Bully of Asia: Why China’s Dream Is the New Threat to World Order (Regnery Publishing, 2017) by Steven W. Mosher
In Bully of Asia, author Steven Mosher looks at present-day China in the context of the nation’s history, examining how China has long viewed itself and the rest of the world. President Xi Jinping’s mindset falls in line with the historic Chinese philosophy of legalism, the belief that a country’s stability is achieved by “exalting the ruler and maximizing his power.” The obedient are promoted, the disobedient eliminated. While the international community hopes China will work with others and respect international rules, China aims instead to regain its title of unrivaled hegemon, a status it enjoyed before the “national humiliation” of the 1800s, when foreigners defeated and carved up portions of a weakened China.

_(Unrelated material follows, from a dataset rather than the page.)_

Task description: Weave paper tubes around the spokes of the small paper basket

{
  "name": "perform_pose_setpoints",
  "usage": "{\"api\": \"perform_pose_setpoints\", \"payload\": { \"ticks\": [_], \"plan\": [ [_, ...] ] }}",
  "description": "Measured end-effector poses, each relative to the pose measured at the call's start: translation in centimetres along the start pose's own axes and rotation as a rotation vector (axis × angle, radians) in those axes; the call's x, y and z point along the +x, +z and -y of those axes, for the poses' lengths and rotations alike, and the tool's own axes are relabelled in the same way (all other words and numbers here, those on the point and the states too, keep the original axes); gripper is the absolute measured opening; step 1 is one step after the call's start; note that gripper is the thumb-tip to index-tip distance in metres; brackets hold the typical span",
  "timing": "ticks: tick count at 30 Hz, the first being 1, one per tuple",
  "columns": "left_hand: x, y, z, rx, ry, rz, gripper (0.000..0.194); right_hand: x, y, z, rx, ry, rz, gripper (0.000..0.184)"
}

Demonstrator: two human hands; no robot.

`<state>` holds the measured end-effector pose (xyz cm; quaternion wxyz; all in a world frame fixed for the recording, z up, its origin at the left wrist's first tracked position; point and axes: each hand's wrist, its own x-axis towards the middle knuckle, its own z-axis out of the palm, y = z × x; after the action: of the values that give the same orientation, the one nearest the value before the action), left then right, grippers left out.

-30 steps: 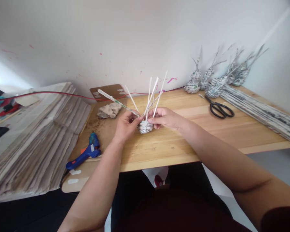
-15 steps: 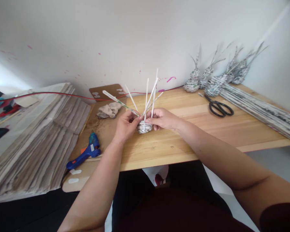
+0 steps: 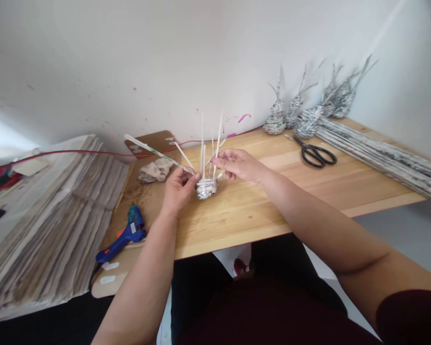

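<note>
A small round basket (image 3: pixel 206 189) woven from rolled newspaper stands on the wooden table, with several thin white paper sticks rising from its rim. My left hand (image 3: pixel 178 192) is closed on the basket's left side, thumb on the rim. A longer paper stick (image 3: pixel 149 147) slants up and left from beside that hand. Above the rim on the right, my right hand (image 3: pixel 240 166) has thumb and fingers pinched around a paper stick (image 3: pixel 219 132); its fingers partly hide where the stick meets the weave.
Left lie a blue glue gun (image 3: pixel 126 234), a crumpled cloth (image 3: pixel 155 170) and a tall stack of newspaper (image 3: pixel 61 215). Black scissors (image 3: pixel 318 155), long paper rolls (image 3: pixel 373 153) and several gourd-shaped woven pieces (image 3: pixel 275 122) are on the right. A red cable (image 3: pixel 118 154) runs along the wall.
My right hand has lifted from the basket's rim up to the sticks, which now stand in different positions. My left hand stays at the basket's left side. The view has shifted slightly.
</note>
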<state>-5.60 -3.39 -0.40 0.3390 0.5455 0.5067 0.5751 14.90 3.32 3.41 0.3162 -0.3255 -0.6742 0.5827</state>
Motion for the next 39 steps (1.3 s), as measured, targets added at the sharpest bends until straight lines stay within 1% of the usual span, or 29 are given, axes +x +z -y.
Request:
{"api": "perform_pose_setpoints", "payload": {
  "ticks": [2,5,6,8,11,15,20,23,26,29,31,33,37,39],
  "plan": [
    [0.0,-0.1,0.0,0.005,0.006,-0.003,0.027,0.0,-0.1,-0.2,-0.036,0.036,0.065,0.034],
    [-0.1,-0.1,0.1,0.004,0.008,0.005,0.027,-0.1,0.2,-0.7,-0.073,0.13,0.198,0.029],
    [-0.1,-0.1,0.1,0.003,0.009,0.004,0.027,-0.2,0.4,-0.9,-0.076,0.161,0.228,0.029],
    [0.0,-0.1,0.1,0.005,0.012,-0.006,0.028,-0.2,0.9,-1.2,-0.057,0.209,0.242,0.03],
    [0.0,-0.1,0.1,0.009,0.035,-0.039,0.028,-0.1,1.7,-1.4,-0.001,0.214,0.187,0.033],
    [0.0,0.1,0.0,0.016,0.084,-0.085,0.025,0.1,1.9,-1.4,-0.012,0.146,0.131,0.034],
    [-0.1,0.3,0.0,-0.014,0.044,-0.029,0.022,0.4,1.5,-2.0,-0.134,0.08,0.114,0.022],
    [-0.1,0.3,0.1,-0.024,-0.005,-0.006,0.026,0.5,1.4,-2.5,-0.217,0.025,0.113,0.02],
    [0.0,0.2,0.0,-0.043,-0.053,0.005,0.03,0.5,1.4,-2.6,-0.222,-0.004,0.118,0.026],
    [0.1,0.1,0.0,-0.083,-0.089,0.011,0.032,0.4,1.2,-2.2,-0.125,0.031,0.162,0.036],
    [0.2,0.0,0.1,-0.117,-0.116,0.008,0.034,0.4,1.0,-1.8,-0.053,0.035,0.166,0.042],
    [0.3,-0.2,0.3,-0.143,-0.139,-0.004,0.036,0.4,0.9,-1.4,0.013,0.009,0.121,0.043],
    [0.6,-0.7,0.7,-0.219,-0.18,-0.02,0.04,0.4,0.5,-0.7,0.143,-0.043,-0.055,0.042],
    [0.6,-0.8,0.6,-0.28,-0.205,-0.023,0.043,0.3,0.3,-0.4,0.172,-0.059,-0.107,0.041]
  ]
}}
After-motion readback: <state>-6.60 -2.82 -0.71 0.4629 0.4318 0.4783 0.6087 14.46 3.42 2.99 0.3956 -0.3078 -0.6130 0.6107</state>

The book serves a helpful reminder that China has always played by its own rules, and with this in mind, Mosher suggests the United States bolster its knowledge of China, strengthen cooperation with Taiwan, and pressure China to rein in North Korea.
The People’s Republic of the Disappeared: Stories from Inside China’s System for Enforced Disappearances (Safeguard Defenders, 2017), ed. Michael Caster
One way the Chinese government is silencing dissenters is with the use of “Residential Surveillance in a Designated Location” (RSDL). The practice was originally written into Chinese law as a type of house arrest for suspects without a fixed residence, but is now used to hold dissidents outside the parameters of detention center regulations. Translation: legalized torture. Eleven human rights activists share their experiences of RSDL in this book, each recalling similar interrogation tactics and the detention’s lasting physical and psychological effects. The prisoners were deprived of sleep, beaten, denied medication, left without food and water, forced to sit on thin stools without moving for days, and coerced into making televised confessions while their families were monitored and threatened. The book is eye-opening and courageous, as these rights activists risk retaliation for speaking out.
Shanghai Faithful: Betrayal and Forgiveness in a Chinese Christian Family (Rowman & Littlefield, 2017) by Jennifer Lin
Former Philadelphia Inquirer reporter Jennifer Lin explores the history of Christianity in China by telling the story of her own family, starting five generations back with Lin Yongbiao, the family’s first Christian convert, who heard the gospel from Western missionaries. Much of the book focuses on her grandfather Lin Pu-chi, a well-educated Anglican pastor who studied in the United States and later faced persecution during the Cultural Revolution. Not only was he a clergyman for a foreign religion, his brother-in-law was the famous pastor Watchman Nee, a “counterrevolutionary” who was imprisoned for 20 years until his death. All the while, the author’s father practiced medicine and raised a family in the United States, never knowing the extent of his family’s struggles. The book is engaging and well-researched, yet left me wanting to know more about their personal faith and how it helped them survive persecution and suffering.